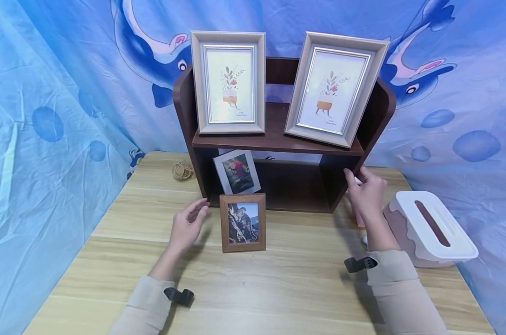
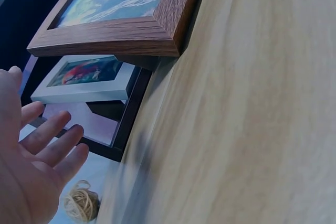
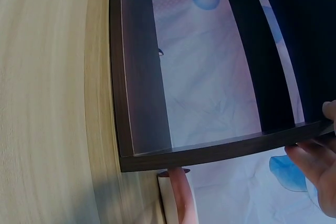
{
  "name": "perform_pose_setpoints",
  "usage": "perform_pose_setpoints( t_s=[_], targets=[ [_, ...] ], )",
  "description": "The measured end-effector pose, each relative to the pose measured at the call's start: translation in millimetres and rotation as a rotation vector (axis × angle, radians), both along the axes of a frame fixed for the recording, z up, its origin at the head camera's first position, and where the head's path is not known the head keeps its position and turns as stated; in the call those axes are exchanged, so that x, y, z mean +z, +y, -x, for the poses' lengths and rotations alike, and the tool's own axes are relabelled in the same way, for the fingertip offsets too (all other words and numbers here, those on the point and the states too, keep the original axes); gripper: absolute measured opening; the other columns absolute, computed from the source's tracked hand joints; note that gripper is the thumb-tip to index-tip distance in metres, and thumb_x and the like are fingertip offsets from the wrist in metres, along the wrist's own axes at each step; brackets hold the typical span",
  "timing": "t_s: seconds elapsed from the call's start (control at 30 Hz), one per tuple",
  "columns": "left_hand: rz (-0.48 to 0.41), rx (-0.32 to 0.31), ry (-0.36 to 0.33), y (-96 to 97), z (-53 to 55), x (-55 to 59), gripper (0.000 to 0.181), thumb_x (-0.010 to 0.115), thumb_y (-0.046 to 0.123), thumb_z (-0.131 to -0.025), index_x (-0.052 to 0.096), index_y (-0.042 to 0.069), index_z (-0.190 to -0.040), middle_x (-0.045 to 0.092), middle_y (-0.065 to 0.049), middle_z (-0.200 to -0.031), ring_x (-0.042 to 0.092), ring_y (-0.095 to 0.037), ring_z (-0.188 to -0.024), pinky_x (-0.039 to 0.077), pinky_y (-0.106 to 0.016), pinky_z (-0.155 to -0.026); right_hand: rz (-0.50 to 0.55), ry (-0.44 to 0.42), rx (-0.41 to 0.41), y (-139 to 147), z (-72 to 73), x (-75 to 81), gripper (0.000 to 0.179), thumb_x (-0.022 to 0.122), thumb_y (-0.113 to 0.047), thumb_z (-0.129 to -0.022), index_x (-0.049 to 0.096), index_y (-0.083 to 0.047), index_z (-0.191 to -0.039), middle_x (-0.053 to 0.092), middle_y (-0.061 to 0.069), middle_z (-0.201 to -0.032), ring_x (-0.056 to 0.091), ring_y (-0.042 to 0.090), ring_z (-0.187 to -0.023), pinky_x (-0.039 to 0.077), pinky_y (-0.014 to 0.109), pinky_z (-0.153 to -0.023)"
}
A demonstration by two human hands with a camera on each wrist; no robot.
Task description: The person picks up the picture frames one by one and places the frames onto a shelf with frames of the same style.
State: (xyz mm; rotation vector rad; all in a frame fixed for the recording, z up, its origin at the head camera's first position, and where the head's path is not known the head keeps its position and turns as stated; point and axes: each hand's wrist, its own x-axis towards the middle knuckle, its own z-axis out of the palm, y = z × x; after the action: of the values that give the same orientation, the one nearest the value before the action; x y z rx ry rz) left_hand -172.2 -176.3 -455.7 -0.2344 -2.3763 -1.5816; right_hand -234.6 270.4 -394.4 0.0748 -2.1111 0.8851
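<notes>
A dark brown two-tier shelf [image 1: 294, 186] stands on the wooden table. My right hand [image 1: 367, 191] pinches the edge of its right side panel, thumb on one face and fingers on the other; the right wrist view shows the same hand [image 3: 317, 166] at that panel. By the shelf's lower left corner is my left hand [image 1: 188, 224], holding nothing; its fingers [image 2: 55, 145] are spread and loosely bent in the left wrist view. A brown-framed picture [image 1: 243, 246] stands in front of the shelf. Behind it, a white-framed parrot picture [image 1: 251, 186] leans tilted inside the lower tier.
Two large beige frames [image 1: 229, 128] stand on the upper tier, the right one tilted. A tissue box [image 1: 458, 242] sits at the right, near a partly hidden pink object [image 1: 359, 218]. A ball of twine [image 1: 182, 170] lies left of the shelf. Blue dolphin-print fabric hangs behind.
</notes>
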Motion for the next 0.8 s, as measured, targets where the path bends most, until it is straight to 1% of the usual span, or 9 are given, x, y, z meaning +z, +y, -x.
perform_pose_setpoints(
  t_s=[0.1, 0.17, 0.33, 0.37, 0.4, 0.5, 0.57, 0.7, 0.8],
  targets=[
    [0.004, -0.033, -0.021, 4.2, -6.1, 9.6, 0.036, 0.058, 0.007, -0.103, 0.057, -0.011, -0.133, 0.065, -0.029, -0.125, 0.067, -0.043, -0.11, 0.051, -0.019, -0.095, 0.021, -0.023, 0.012, -1.0, -0.9, 0.8, 0.015, 0.074, -0.014, -0.093, 0.077, 0.001, -0.091, 0.075, 0.017, -0.081, 0.056, -0.014, -0.067, 0.038, 0.003, -0.06],
    [0.0, -0.062, -0.029, 4.7, -4.9, 5.1, 0.037, 0.059, 0.006, -0.102, 0.056, -0.012, -0.134, 0.064, -0.03, -0.126, 0.066, -0.044, -0.11, 0.052, -0.022, -0.096, 0.036, -0.026, 0.025, -1.4, -1.3, 0.7, 0.014, 0.073, -0.012, -0.093, 0.077, 0.001, -0.093, 0.075, 0.018, -0.082, 0.051, -0.022, -0.068, 0.039, 0.001, -0.061],
    [-0.026, -0.146, -0.06, 4.1, 4.8, -19.6, 0.043, 0.063, 0.007, -0.1, 0.053, -0.01, -0.139, 0.064, -0.029, -0.127, 0.066, -0.042, -0.111, 0.056, -0.029, -0.094, 0.053, -0.015, 0.037, -1.4, -1.3, -0.4, 0.013, 0.071, -0.01, -0.093, 0.077, 0.002, -0.094, 0.075, 0.018, -0.082, 0.051, -0.02, -0.067, 0.039, 0.001, -0.06],
    [-0.038, -0.159, -0.078, 3.9, 7.1, -24.8, 0.045, 0.063, 0.008, -0.1, 0.052, -0.009, -0.14, 0.063, -0.029, -0.128, 0.066, -0.041, -0.112, 0.056, -0.029, -0.093, 0.051, -0.014, 0.037, -1.0, -1.3, -0.5, 0.013, 0.071, -0.01, -0.093, 0.077, 0.003, -0.095, 0.075, 0.018, -0.082, 0.051, -0.02, -0.067, 0.039, 0.001, -0.06],
    [-0.057, -0.177, -0.098, 4.3, 8.0, -27.2, 0.046, 0.064, 0.009, -0.099, 0.051, -0.008, -0.141, 0.063, -0.029, -0.128, 0.066, -0.041, -0.113, 0.057, -0.029, -0.092, 0.05, -0.013, 0.037, -0.6, -1.1, -0.8, 0.013, 0.071, -0.009, -0.093, 0.076, 0.003, -0.095, 0.075, 0.019, -0.082, 0.051, -0.021, -0.068, 0.038, 0.001, -0.061],
    [-0.099, -0.217, -0.157, 6.5, 8.9, -30.4, 0.052, 0.068, 0.01, -0.097, 0.049, -0.007, -0.143, 0.062, -0.03, -0.13, 0.065, -0.042, -0.113, 0.058, -0.028, -0.089, 0.052, -0.01, 0.041, 0.3, -0.3, -1.8, 0.013, 0.071, -0.007, -0.093, 0.076, 0.004, -0.095, 0.075, 0.02, -0.085, 0.051, -0.024, -0.073, 0.04, 0.0, -0.062],
    [-0.116, -0.225, -0.206, 8.4, 9.3, -30.6, 0.056, 0.071, 0.012, -0.095, 0.049, -0.005, -0.144, 0.062, -0.028, -0.13, 0.065, -0.041, -0.114, 0.058, -0.03, -0.09, 0.051, -0.013, 0.038, 0.3, -0.1, -1.8, 0.013, 0.071, -0.007, -0.093, 0.075, 0.005, -0.096, 0.075, 0.02, -0.087, 0.05, -0.027, -0.076, 0.04, 0.0, -0.063],
    [-0.093, -0.207, -0.292, 12.8, 9.1, -29.2, 0.062, 0.076, 0.014, -0.09, 0.049, -0.004, -0.144, 0.065, -0.024, -0.126, 0.068, -0.036, -0.11, 0.057, -0.035, -0.094, 0.066, -0.03, 0.03, -1.0, -0.3, -1.3, 0.014, 0.072, -0.007, -0.093, 0.075, 0.005, -0.097, 0.075, 0.021, -0.088, 0.05, -0.028, -0.076, 0.04, -0.001, -0.064],
    [-0.074, -0.182, -0.33, 16.1, 9.2, -30.5, 0.054, 0.08, 0.014, -0.087, 0.059, -0.004, -0.134, 0.071, -0.018, -0.113, 0.071, -0.028, -0.1, 0.058, -0.033, -0.09, 0.074, -0.036, 0.021, -2.3, -0.2, -1.3, 0.013, 0.072, -0.008, -0.092, 0.075, 0.004, -0.097, 0.075, 0.02, -0.089, 0.051, -0.026, -0.075, 0.04, 0.001, -0.064]
  ],
)
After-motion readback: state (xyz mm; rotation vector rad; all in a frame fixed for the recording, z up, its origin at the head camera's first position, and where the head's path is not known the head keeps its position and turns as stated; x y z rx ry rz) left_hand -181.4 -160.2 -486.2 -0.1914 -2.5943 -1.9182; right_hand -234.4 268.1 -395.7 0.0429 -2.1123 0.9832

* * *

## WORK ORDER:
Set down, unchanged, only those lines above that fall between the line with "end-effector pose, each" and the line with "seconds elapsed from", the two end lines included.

## SOLUTION FOR THIS TASK:
  "description": "The measured end-effector pose, each relative to the pose measured at the call's start: translation in millimetres and rotation as a rotation vector (axis × angle, radians), both along the axes of a frame fixed for the recording, z up, its origin at the head camera's first position, and where the head's path is not known the head keeps its position and turns as stated; in the call those axes are exchanged, so that x, y, z mean +z, +y, -x, for the poses' lengths and rotations alike, and the tool's own axes are relabelled in the same way, for the fingertip offsets too (all other words and numbers here, those on the point and the states too, keep the original axes); gripper: absolute measured opening; the other columns absolute, computed from the source's tracked hand joints; note that gripper is the thumb-tip to index-tip distance in metres, and thumb_x and the like are fingertip offsets from the wrist in metres, along the wrist's own axes at each step; brackets hold the typical span",
  "timing": "t_s: seconds elapsed from the call's start (control at 30 Hz), one per tuple",

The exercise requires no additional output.